Site id in test set but not in train set

There’s a site id in the test set (STOK) that is not there in the train set. If this is deliberate where can I get the Lat/Long for this site id?

Hi @jash.shah, thanks for bringing this to our attention! It is indeed one of the cases where the first observations occur in the test set. Since we’re not asking you to predict the location of the sites, here’s the site information:

site_id: STOK
camlr_region: 48.1
longitude_epsg_4326: -59.85
latitude_epsg_4326: -62.4

Thank you @charles.hornbaker!

Hi @jash.shah and @charles.hornbaker,

Could I ask two questions about this please.

First, what do we mean by “test set” here? Is it the nest_counts.csv file? If so, that’s not really labelled test data in the standard sense, is it? Isn’t it just a consolidated time series view of the training_set_observations.csv data?

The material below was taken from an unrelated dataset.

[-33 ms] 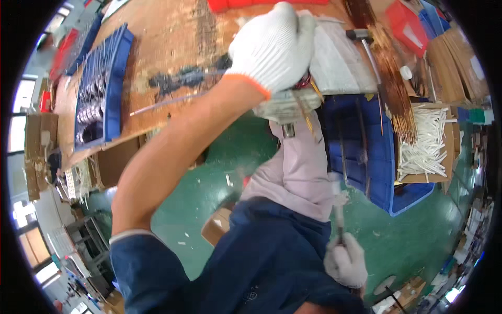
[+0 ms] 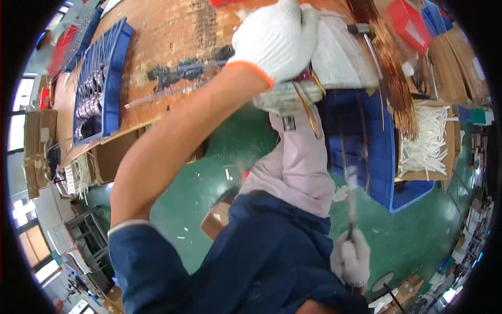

Second, I can see STOK in nest_count but not in training_set_observations.csv. In nest_count, as far as I can tell, it has no observations whatsoever against it. This is also true in the error file (training_set_e_n.csv). So what does Charles mean by saying STOK is “one of the cases where the first observations occur in the test set”?


Hi @jgaines,

By “test set”, I’m referring to the set of nest counts that you need to predict (Nest count data for 2014-2017). If you look in the submission_format.csv file, the first two columns contain the site and species pairs that you will provide predictions for. For a few of these, such as STOK, the first nest count observation occurs in 2014, so it does not appear in the observations you received in the training set. It’s up to you how to make predictions for these sites using the available information.